• _TASK DIRECTIONS_
Locate and copy each line in the data that contains the word "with".

• _INPUT DATA_
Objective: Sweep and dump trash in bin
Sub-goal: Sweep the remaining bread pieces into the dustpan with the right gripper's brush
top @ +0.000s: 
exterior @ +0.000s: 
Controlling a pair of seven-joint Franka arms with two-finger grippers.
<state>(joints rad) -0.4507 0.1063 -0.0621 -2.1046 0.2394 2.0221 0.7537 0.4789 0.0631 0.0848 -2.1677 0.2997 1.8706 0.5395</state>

• _YOUR RESPONSE_
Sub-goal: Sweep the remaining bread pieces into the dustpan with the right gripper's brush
Controlling a pair of seven-joint Franka arms with two-finger grippers.

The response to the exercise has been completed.